Clin Pharmacol Ther. 2010 Feb;87(2):187-90. doi: 10.1038/clpt.2009.221. Epub 2009 Dec 2.
Heme oxygenase (HO)-1 degrades heme and protects against oxidative stress, but it has not been pharmacologically induced in humans. In this randomized study of 10 healthy volunteers, hemin (3 mg/kg intravenously in 25% albumin) was shown to increase plasma HO-1 protein concentration four- to fivefold and HO-1 activity ~15-fold relative to baseline at 24 and 48 h (placebo -56.41 +/- 6.31 (baseline), 69.79 +/- 13.00 (24 h), 77.44 +/- 10.62 (48 h) vs. hemin -71.70 +/- 9.20 (baseline), 1,126.20 +/- 293.30 (24 h), 1,192.20 +/- 333.30 (48 h)) in four of five subjects as compared with albumin alone (P </= 0.03). This represents the overcoming of a fundamental hurdle to HO-1 research in humans.

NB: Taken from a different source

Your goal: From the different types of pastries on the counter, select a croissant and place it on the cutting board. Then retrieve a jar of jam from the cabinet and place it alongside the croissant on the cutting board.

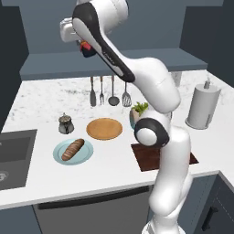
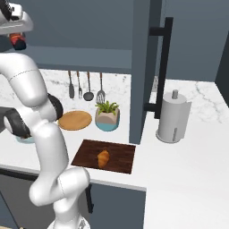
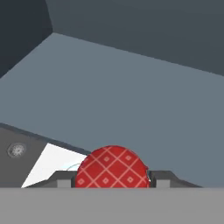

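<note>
1. Left base view: the arm is raised to the upper left of the frame, and the pincer [image 1: 84,48] there carries a small red object, the jar of jam [image 1: 87,48], in front of the cabinet [image 1: 114,61] shelf. The cutting board [image 1: 148,157] at centre right is mostly behind the arm. A baguette-like loaf [image 1: 73,149] lies on a blue plate [image 1: 57,155] at lower left of the tabletop [image 1: 41,98].
2. Right base view: the croissant [image 2: 103,158] lies on the cutting board at lower centre. Judged: first half done. The jar is at upper left under the hand.
3. Hand view: the jar's red checked lid [image 3: 112,167] sits between both fingertips [image 3: 64,179] at bottom centre; the pincer looks clamped on the jar.
4. Judged remaining: carry the jar down and set it on the board beside the croissant.
</note>
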Controlling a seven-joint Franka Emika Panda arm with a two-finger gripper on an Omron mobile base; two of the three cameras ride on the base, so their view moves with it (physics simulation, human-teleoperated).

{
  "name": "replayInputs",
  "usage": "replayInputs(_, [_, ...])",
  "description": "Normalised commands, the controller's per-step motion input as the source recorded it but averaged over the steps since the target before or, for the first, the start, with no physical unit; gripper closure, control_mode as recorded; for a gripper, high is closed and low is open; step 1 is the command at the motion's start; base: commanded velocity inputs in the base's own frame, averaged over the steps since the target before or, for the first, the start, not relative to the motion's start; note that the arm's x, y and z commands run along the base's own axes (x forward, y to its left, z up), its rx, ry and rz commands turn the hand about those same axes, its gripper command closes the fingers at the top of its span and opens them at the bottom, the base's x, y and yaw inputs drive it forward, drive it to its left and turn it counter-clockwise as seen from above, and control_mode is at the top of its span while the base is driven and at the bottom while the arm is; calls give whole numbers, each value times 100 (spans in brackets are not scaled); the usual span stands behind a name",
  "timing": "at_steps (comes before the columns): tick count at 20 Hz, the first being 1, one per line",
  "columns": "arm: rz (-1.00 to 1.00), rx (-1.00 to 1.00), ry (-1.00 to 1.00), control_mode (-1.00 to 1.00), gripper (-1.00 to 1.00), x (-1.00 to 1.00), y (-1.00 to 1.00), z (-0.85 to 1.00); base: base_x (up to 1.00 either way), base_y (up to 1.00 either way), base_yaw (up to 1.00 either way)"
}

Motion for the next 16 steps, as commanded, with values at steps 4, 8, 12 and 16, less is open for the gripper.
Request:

血红素加氧酶-1(HO-1)可降解血红素并抵抗氧化应激,但尚未在人体中进行药理学诱导。在这项针对 10 名健康志愿者的随机研究中,与单独使用白蛋白相比,静脉内给予 3mg/kg 的血红素(25%白蛋白)可使血浆 HO-1 蛋白浓度在 24 和 48 小时时增加 4-5 倍,HO-1 活性增加 15 倍(安慰剂-56.41 +/- 6.31(基线),69.79 +/- 13.00(24 小时),77.44 +/- 10.62(48 小时)vs. 血红素-71.70 +/- 9.20(基线),1126.20 +/- 293.30(24 小时),1192.20 +/- 333.30(48 小时)),在五名受试者中的四名中(P </= 0.03)。这代表着在人体 HO-1 研究中克服了一个基本障碍。